La collocazione del Centro presso la Pro Senectute garantisce un collegamento con le numerose iniziative della socialità, promosse dall'ASP Pro Senectute, e con il Centro Diurno Crepaz per anziani autosufficienti adiacente, nello stesso piano dell’edificio. Inoltre, qualifica ulteriormente l’offerta, con carattere di innovazione, la possibilità per le persone disabili e/o per i loro familiari anziani di fruire del servizio residenziale “Abitare Possibile in casa Caratti” al piano superiore. Il Centro Diurno Maffei ha la possibilità di accogliere 10 persone, di cui sette residenti nel Comune di Trieste. La retta di frequenza è coperta per la maggior parte dal Comune, (che ha stanziato un totale di 65.000 euro per la realizzazione del progetto e al quale ora la Regione ha garantito un finanziamento triennale), la persona sostiene il costo del pasto e l'Asuits compartecipa per i costi di natura sanitaria. Il Servizio sociale comunale garantisce la presa in carico della persona disabile, partecipa attivamente all'Unità di Valutazione che predispone il progetto assistenziale per la persona, e collabora a mettere in rete le attività del Centro Diurno con tutta la rete di cura.

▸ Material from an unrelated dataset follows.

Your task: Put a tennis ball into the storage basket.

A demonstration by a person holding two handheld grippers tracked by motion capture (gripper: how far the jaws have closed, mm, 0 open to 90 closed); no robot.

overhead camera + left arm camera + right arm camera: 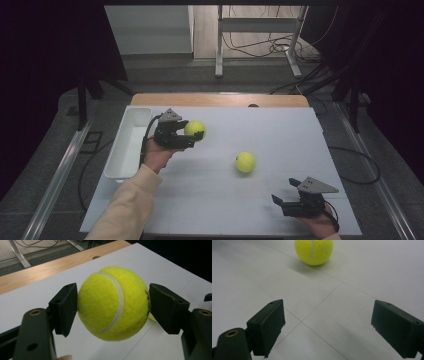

“Il disabile diventato anziano non è un anziano che è diventato disabile” - ha spiegato l’assessore Carlo Grilli -. “Sembra un gioco di parole, ma non lo è, le due condizioni sono differenti e differenti i bisogni e i servizi che possono darvi risposta. La sperimentazione attivata nel Centro Diurno Maffei, messo a disposizione dalla Pro Senectute, e gestito con la collaborazione della Cooperativa Sociale Trieste Integrazione a marchio ANFFAS e dell'AsuiTs, è stata stimolata dalla consapevolezza che per le persone disabili diventate anziane l'obiettivo prioritario è quello di prevenire e ritardare il ricorso all'istituzionalizzazione, aumentando e riqualificando l'offerta dei servizi domiciliari e relazionali, perché la persona con disabilità che diventa anziana ha diritto ad una vecchiaia dignitosa e rispettosa delle scelte di vita che il singolo, la famiglia e i servizi hanno operato nel corso del progetto di vita, ha diritto a conservare consuetudini e legami affettivi, e di fruire di opportunità di relazione e di svago. Il Centro rappresenta il contesto in cui è possibile dare continuità a tali progettualità e rispondere alle nuove necessità ed esigenze attraverso interventi integrati assistenziali, sanitari e ricreativi, orientati al mantenimento delle abilità acquisite, dei livelli di benessere raggiunti e ad ogni possibile forma di integrazione sociale. Il nostro auspicio è che questa progettualità possa fornire uno stimolo a una revisione normativa di cui c'è assoluto bisogno in questa materia”. “Sono felice - ha concluso Grilli - che la Regione FVG abbia dimostrato di credere alla qualità di questa proposta, decidendo di finanziare l'attività dei centri diurni sperimentali”.

“La positività del progetto e un grazie anche al precedente Consiglio di amministrazione” sono stati alcuni dei punti toccati dalla presidente D’Errico, mentre la direttrice Marizza ha a sua volta ribadito com’è cresciuta la professionalità di tutti quanti noi e come questo modello sia un esempio di vera integrazione che avvalora l’importanza di lavorare insieme nel mondo del sociale. Il valore di pensare sempre ad un progetto individualizzato, nella consapevolezza che le persone devono avere prima diritti che servizi è stato evidenziato dal presidente Giandario Storace, mentre il presidente Giuseppe Napoli ha ringraziato per lo straordinario lavoro, auspicando di poter portare questi innovativi modelli che funzionano anche in altre parti del nostro territorio.

Complimenti per questo risultato e a tutti coloro che si sono impegnati per raggiungerlo – ha concluso il vicepresidente regionale Riccardo Riccadi – che ha evidenziato l’importante sfida di questo tempo, in una società destinata a vivere almeno 20 anni di più. Voi date una risposta ad un fenomeno che si manifesterà numericamente più rilevante nel tempo. E’ una sfida di civiltà per ridurre le distanze tra coloro che vivono e quelli che sopravvivono. Andate avanti ed alzate la voce di questa esperienza.